Academic Classification Standards/Satisfactory Progress
Academic classification after the freshman year is defined as a level of academic accomplishment in terms of semester hours earned.
|To Achieve Standing As:||Minimum Semester Hours Required:|
Honors and Dean’s Lists: To be eligible for the honors or Dean’s List — which are compiled at the end of each official grading period — a student must be a degree candidate and must have earned a minimum of 12 semester hours of credit for the preceding grading period. Of that total, at least nine semester hours must have been on a regular-graded basis. There can be no grades below C or incomplete or missing grades. Only work done with Mary Baldwin faculty is applicable. In addition to meeting the above requirements, the following grade point averages must have been attained during the preceding grading period: Honors List: 3.75 or better, Dean’s List: 3.50–3.74
Global Honors Scholars: A student who has achieved a cumulative GPA of 3.5 or higher in at least 24 semester hours of graded work at Mary Baldwin University will be invited to apply to the Global Honors Scholars Program. Students accepted into the honors program are expected to pursue an Honors Degree (requirements listed below). Students may also enter the honors program as freshmen on the basis of SAT scores, overall high school records, written applications, and interviews. To continue in the program, all Global Honors Scholars are required to sustain their academic excellence. Freshmen must achieve a minimum 3.25 in the first semester, a 3.3 cumulative GPA after the second semester, a 3.4 after the third semester, and 3.5 cumulative GPA in subsequent semesters. All other Global Honors Scholars must maintain a 3.5 cumulative GPA.
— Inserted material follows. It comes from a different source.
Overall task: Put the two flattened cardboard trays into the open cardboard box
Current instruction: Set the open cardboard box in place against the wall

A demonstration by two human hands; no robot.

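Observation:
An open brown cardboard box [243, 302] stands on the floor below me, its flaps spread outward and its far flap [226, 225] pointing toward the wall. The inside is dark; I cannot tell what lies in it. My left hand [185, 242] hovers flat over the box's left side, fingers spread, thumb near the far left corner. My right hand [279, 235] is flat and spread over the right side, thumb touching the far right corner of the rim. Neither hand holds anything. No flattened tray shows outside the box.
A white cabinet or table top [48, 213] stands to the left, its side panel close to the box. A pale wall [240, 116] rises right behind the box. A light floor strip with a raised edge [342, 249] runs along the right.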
Honors Degree: The Honors Degree is awarded to a Global Honor Scholar upon successful completion of all phases of the Honors Program. Applications for candidacy for the Honors Degree must be submitted to the Honor Scholars Committee by November 1 of the student’s senior year (March 1 for January graduates). To be eligible as a candidate for the Honors Degree, a student must be designated as an Honor Scholar for at least three semesters, complete at least one year of foreign language courses and at least one lab science, currently hold a cumulative GPA of 3.5 or higher, and must have earned nine semester hours of Honors credit through Honors courses and/or Honors contracts. Upon application, the student must submit a proposal for an independent honors project or thesis. The project or thesis must be subject to close supervision of a faculty member and must be approved by an interdisciplinary examining committee. Final approval for award of the Honors Degree is made by the registrar on the recommendation of the Global Honors Scholars Committee. Students who complete an Honors Degree will have the citation “Honors Degree” inscribed on their transcripts.
Rank in Class is determined by grade point average. Grade points are given only for work done on the regular graded basis. The university does not officially rank students.
Senior Requirement with Distinction: Students whose work for the senior requirement shows exceptional merit as judged by the members of discipline(s) involved will have the citation “With Distinction” inscribed on their transcripts.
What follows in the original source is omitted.